Die FAZ frohlockt: „Keine Frage, mit Rethers kurzweilig-intelligenter, oft hochpolitischer Pianoplauderei ist das deutsche Musikkabarett endlich im 21. Jahrhundert angekommen.“ Rether spricht von „Israel, ein ganz normaler Apartheidstaat“. Antisemitismus ist nicht nur der längste Hass auf eine bestimmte Gruppe Menschen, den diese Welt kennt. Er nennt sich nach Auschwitz und nach 1967 auch noch Antizionismus. Das hört sich demokratischer an. Und er ist ein prima Geschäft.

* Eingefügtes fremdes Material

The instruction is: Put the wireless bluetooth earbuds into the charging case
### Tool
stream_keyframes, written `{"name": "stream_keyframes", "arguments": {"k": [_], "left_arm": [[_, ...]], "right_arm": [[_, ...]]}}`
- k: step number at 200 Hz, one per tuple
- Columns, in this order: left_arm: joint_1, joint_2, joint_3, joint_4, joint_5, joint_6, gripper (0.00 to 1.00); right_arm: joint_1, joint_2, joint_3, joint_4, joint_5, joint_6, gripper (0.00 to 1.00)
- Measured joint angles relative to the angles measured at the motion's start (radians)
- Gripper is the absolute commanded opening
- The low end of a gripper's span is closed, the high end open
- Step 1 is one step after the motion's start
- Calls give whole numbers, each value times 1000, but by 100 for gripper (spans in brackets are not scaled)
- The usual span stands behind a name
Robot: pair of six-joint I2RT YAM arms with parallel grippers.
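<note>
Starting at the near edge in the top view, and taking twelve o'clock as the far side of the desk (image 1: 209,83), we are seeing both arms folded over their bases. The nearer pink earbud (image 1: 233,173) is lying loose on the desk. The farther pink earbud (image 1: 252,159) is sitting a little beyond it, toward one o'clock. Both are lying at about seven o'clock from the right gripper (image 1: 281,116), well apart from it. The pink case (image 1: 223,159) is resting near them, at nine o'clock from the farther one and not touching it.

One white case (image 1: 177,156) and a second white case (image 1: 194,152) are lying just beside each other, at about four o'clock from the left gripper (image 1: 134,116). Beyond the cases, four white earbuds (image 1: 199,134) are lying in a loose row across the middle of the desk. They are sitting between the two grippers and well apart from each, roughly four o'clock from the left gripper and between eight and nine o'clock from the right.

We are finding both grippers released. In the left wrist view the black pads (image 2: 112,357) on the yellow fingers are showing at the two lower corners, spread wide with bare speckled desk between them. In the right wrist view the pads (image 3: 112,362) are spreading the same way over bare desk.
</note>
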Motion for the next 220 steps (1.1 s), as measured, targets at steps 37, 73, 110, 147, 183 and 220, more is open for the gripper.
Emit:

Am 10. Februar 2008 bekommt Hagen Rether dafür den wichtigsten Preis für dieses Genre in Deutschland verliehen, den Deutschen Kleinkunstpreis, direkt neben seinem Vater im Geiste, Dieter Hildebrandt, der ihn an diesem Tag für sein „Lebenswerk“ erhalten wird. So fängt das Jahr 2008 an. Doch 2008 wird das Jahr Israels werden. Da können die Deutschen Klein- oder Mittel- oder Großkunstpreise für Judenfeinde verleihen wie sie wollen.